De acordo com dados levantados pelo Instituto Brasileiro de Geografia e Estatística, cerca de 25% da população brasileira não possuía acesso à internet em 2018. Dentre essa parcela da população, mais de 20% alega não utilizar o serviço por o considerarem muito caro, demonstrando a dificuldade no acesso em um país tão desigual socialmente. Segundo o Comitê Gestor de Internet no Brasil, aproximadamente 60% da população acessa a internet apenas por dispositivos móveis, o que reduz consideravelmente as ferramentas disponíveis e a qualidade da navegação.
Apesar de esforços governamentais para democratizar o acesso, como o programa “Internet Para Todos”, do Governo Federal, os serviços pagos com o dinheiro público não conseguem atender toda a população.
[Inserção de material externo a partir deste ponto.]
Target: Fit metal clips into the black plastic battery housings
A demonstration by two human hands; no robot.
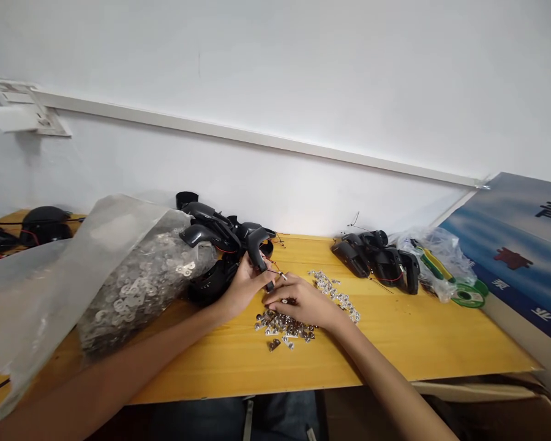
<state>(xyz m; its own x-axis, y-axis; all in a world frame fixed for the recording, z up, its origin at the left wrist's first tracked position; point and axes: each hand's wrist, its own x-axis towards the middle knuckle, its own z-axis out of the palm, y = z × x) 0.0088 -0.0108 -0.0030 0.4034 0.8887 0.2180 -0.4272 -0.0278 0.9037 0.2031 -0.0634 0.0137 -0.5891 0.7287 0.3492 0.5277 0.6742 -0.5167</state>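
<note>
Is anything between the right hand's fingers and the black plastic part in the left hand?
Nothing visible blocks them: the right hand is at the lower tip of the black plastic part gripped by the left hand. Only thin wires run there.

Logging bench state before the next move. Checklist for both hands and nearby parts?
1. Left hand holding black plastic housing: ok.
2. Right hand next to thin wires at the housing's end: ok.
3. Right-hand contact with those wires: cannot tell, too small.
4. Loose metal fittings within reach, below the right hand: ok.
5. Left forearm clear of bag of metal washers: not ok, it appears to touch the bag.
</note>
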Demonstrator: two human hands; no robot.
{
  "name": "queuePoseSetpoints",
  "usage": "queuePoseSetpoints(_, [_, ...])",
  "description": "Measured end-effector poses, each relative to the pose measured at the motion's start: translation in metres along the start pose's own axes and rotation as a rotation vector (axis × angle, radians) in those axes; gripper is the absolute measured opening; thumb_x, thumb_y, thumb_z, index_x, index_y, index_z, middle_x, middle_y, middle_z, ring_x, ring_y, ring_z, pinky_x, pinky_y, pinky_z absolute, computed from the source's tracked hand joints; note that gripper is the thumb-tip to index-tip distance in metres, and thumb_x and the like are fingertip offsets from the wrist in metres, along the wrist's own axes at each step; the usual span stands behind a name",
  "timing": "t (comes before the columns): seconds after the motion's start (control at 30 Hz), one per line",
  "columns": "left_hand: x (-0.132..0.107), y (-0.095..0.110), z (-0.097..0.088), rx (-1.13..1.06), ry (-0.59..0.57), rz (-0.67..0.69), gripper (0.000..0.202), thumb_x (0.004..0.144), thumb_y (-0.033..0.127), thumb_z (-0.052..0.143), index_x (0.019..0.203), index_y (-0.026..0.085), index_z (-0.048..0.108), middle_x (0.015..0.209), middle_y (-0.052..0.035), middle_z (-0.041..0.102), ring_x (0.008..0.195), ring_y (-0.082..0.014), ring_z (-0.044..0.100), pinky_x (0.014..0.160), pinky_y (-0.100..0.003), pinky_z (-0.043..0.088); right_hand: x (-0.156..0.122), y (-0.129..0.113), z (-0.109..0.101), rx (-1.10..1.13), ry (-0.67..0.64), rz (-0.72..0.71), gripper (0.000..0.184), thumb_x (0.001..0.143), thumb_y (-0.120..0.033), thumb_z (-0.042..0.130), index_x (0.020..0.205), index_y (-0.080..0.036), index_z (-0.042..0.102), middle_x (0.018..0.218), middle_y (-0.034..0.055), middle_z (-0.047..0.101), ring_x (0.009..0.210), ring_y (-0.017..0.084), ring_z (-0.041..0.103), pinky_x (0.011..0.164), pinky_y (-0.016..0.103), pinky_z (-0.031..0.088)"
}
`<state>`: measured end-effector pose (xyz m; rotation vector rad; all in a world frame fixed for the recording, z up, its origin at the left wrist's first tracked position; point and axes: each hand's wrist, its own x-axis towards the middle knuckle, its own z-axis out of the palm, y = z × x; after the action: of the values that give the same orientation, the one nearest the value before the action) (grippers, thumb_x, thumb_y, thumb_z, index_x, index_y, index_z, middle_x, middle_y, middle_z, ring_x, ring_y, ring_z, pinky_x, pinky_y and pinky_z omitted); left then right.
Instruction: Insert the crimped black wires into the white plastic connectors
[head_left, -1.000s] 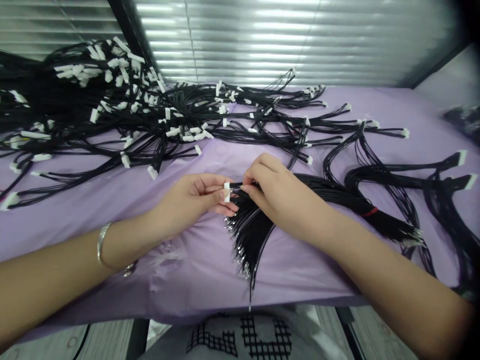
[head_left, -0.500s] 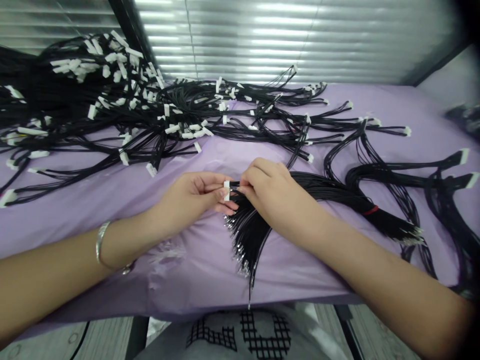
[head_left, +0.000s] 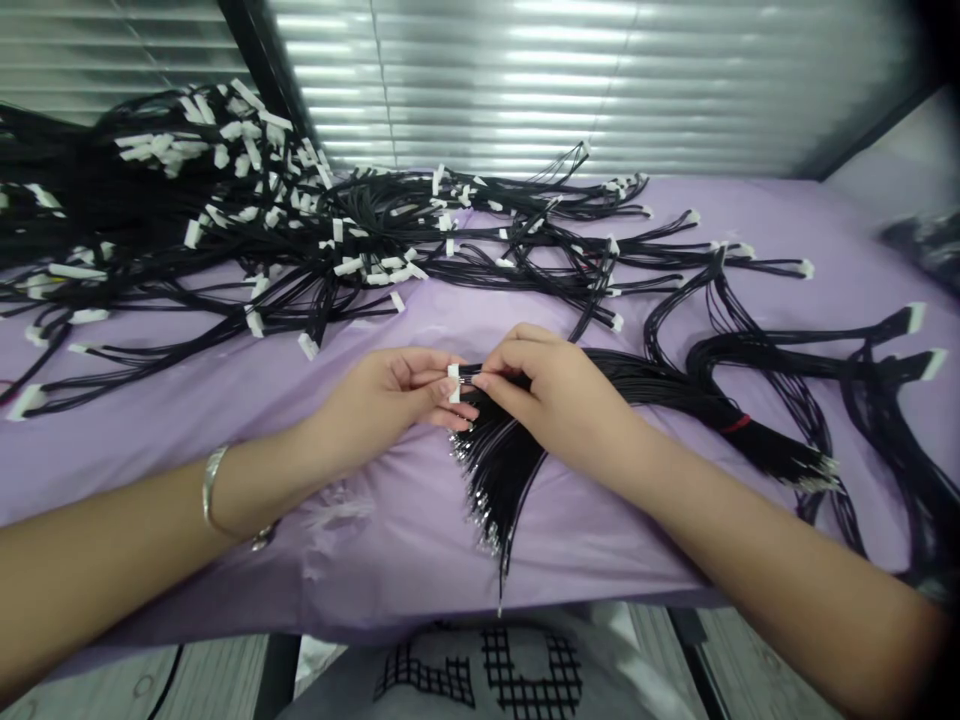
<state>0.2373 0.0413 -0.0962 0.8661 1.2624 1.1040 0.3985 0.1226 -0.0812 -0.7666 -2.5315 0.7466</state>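
My left hand [head_left: 390, 395] pinches a small white connector [head_left: 453, 384] between thumb and fingers. My right hand [head_left: 559, 395] is closed on thin black wires [head_left: 471, 375] that run into that connector. Both hands meet above the fanned-out end of a bundle of black wires [head_left: 499, 470] with bare metal tips, which lies on the purple cloth [head_left: 225, 400]. A red band [head_left: 739, 424] ties this bundle further to the right. A silver bracelet [head_left: 212, 487] sits on my left wrist.
A large tangle of black wire harnesses with white connectors [head_left: 247, 220] covers the back left and the middle of the cloth. More looped harnesses [head_left: 825, 350] lie at the right. Window blinds [head_left: 570, 80] stand behind. The table's front edge runs just under my forearms.
My hands have hardly moved; the right hand's fingers have shifted slightly at the wires by the connector. The view has tilted a little.
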Motion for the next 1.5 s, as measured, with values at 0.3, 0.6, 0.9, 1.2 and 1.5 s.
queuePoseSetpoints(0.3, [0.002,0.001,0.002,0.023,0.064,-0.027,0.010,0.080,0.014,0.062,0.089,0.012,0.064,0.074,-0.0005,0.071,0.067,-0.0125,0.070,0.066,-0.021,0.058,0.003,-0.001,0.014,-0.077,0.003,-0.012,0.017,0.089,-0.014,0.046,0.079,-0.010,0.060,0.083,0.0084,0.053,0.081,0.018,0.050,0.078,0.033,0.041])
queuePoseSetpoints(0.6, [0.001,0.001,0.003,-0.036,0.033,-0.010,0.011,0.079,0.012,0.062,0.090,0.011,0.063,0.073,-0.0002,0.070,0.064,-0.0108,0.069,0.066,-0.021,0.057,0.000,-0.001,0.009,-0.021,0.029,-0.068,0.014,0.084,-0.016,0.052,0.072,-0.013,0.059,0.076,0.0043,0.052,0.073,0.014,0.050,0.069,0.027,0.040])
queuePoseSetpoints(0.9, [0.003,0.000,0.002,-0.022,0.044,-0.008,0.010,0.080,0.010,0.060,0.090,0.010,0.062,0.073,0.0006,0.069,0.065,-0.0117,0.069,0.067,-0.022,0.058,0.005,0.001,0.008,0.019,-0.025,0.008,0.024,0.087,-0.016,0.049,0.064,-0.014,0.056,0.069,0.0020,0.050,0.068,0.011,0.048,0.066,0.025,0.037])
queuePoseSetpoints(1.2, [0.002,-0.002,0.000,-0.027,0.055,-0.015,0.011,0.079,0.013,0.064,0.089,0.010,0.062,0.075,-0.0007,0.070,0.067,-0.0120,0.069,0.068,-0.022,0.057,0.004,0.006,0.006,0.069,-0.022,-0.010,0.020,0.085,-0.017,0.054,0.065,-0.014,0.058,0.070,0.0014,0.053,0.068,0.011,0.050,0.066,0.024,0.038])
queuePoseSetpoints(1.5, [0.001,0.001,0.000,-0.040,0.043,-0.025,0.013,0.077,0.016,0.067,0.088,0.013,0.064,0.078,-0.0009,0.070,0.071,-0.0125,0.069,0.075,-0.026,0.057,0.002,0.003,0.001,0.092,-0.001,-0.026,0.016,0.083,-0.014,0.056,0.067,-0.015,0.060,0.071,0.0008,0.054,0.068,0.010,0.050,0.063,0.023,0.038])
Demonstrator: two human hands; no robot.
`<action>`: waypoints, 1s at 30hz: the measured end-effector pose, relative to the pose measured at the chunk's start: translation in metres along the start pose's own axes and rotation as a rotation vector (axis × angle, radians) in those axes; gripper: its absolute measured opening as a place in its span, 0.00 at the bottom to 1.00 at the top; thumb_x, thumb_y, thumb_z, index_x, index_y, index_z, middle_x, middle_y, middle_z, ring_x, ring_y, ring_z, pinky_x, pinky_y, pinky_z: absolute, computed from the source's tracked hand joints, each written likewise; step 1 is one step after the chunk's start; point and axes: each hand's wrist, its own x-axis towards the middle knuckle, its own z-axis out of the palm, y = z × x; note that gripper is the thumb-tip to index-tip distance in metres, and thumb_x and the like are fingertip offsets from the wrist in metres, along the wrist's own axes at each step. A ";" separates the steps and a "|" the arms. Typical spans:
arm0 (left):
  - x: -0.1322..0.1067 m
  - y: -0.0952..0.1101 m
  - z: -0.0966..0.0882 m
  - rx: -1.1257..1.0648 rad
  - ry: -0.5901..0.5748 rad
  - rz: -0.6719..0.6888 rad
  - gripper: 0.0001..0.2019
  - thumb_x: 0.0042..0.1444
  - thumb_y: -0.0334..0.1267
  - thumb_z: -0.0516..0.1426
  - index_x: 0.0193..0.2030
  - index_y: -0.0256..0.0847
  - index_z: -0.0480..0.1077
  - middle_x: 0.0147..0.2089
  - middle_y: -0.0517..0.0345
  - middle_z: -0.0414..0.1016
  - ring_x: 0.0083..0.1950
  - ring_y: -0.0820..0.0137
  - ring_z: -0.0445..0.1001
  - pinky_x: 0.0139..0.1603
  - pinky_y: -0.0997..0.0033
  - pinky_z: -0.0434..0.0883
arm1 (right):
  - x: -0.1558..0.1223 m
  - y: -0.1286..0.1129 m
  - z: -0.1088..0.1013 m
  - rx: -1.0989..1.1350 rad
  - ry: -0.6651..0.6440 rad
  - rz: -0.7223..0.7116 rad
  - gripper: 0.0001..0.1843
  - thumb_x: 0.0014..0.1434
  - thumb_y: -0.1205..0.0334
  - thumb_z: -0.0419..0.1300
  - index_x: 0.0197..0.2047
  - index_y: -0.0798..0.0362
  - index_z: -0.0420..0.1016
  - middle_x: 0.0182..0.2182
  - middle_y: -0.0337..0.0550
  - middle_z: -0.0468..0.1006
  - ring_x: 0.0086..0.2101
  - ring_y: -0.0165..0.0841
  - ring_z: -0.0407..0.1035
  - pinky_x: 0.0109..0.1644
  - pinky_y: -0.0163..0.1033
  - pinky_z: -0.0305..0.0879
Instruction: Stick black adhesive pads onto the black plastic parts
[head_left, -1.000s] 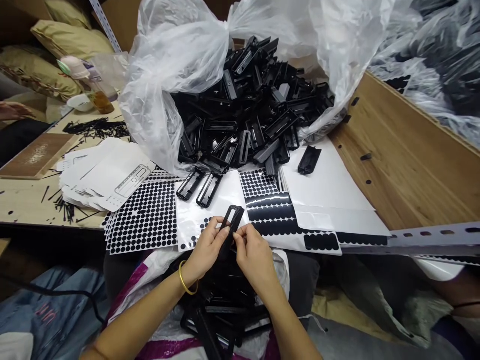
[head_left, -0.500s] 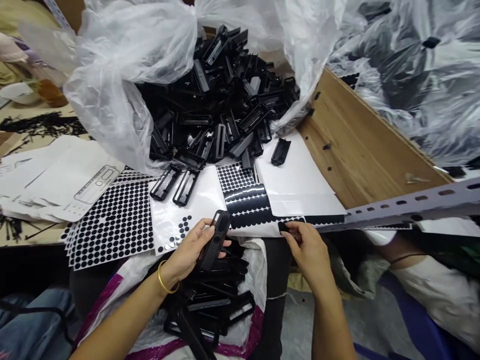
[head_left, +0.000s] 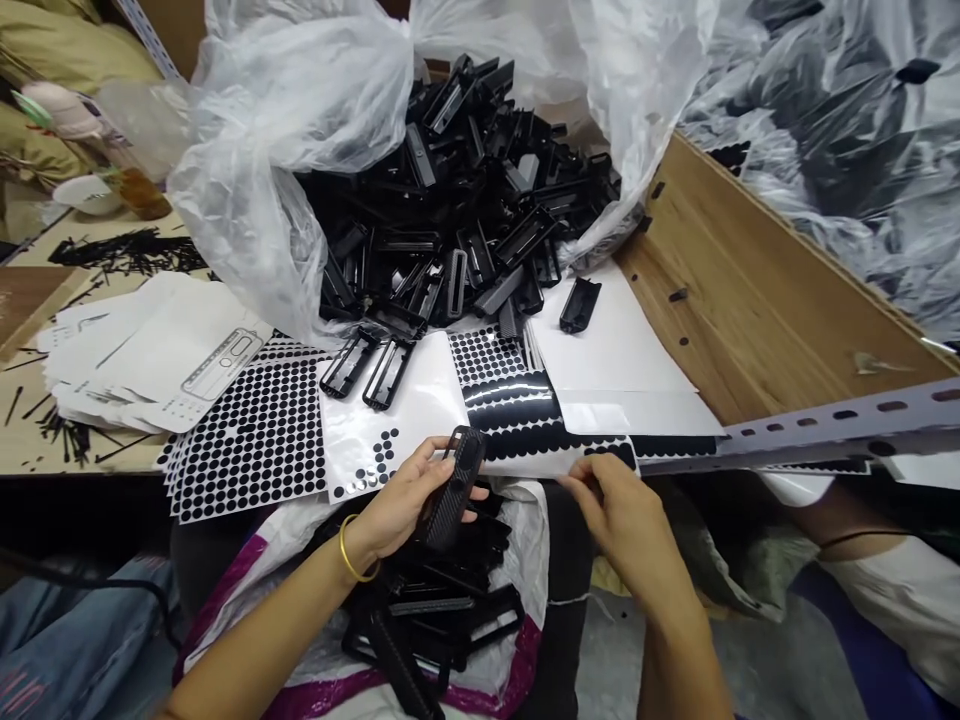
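Note:
My left hand [head_left: 409,500] is wrapped round a long black plastic casing [head_left: 456,485] with a woven-look surface and a slot near its top end. It holds the casing tilted above an open bag. To the right, my right hand [head_left: 619,520] pinches the front edge of a sheet of round black stickers [head_left: 517,425]; the fingers partly cover that edge. Below the left hand, the white bag with a purple rim [head_left: 525,655] holds several more black casings [head_left: 420,625]. Two casings [head_left: 388,372] lie on a white backing sheet [head_left: 435,400] with a few loose dots on it.
A large heap of black casings [head_left: 450,230] spills from a clear plastic bag [head_left: 292,110] behind. Sticker sheets [head_left: 255,440] and white printed cards [head_left: 150,350] lie left. A wooden board [head_left: 765,300] and perforated metal rail [head_left: 825,415] border the right. Another person's sleeve [head_left: 877,590] shows there.
The view has shifted slightly, so the scene sits further right. My right fingertips have moved down to the sheet's front edge; the small black piece at them before no longer shows. My left hand keeps the casing.

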 end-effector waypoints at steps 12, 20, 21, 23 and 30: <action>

Muitas vezes os serviços são limitados à pontos específicos de uma cidade, excluíndo os moradores periféricos e a população rural.
Visando ampliar o acesso à internet para uma maior parcela da população, o Governo Federal, por intermédio do poder legislativo e em pareceria com empresas privadas deve oferecer benefícios fiscais e isenção de impostos para as empresas que prestam serviços de internet em troca do fornecimento de internet gratuita para a população. Através dessa parceria, o mundo digital se tornará mais acessível aos brasileiros.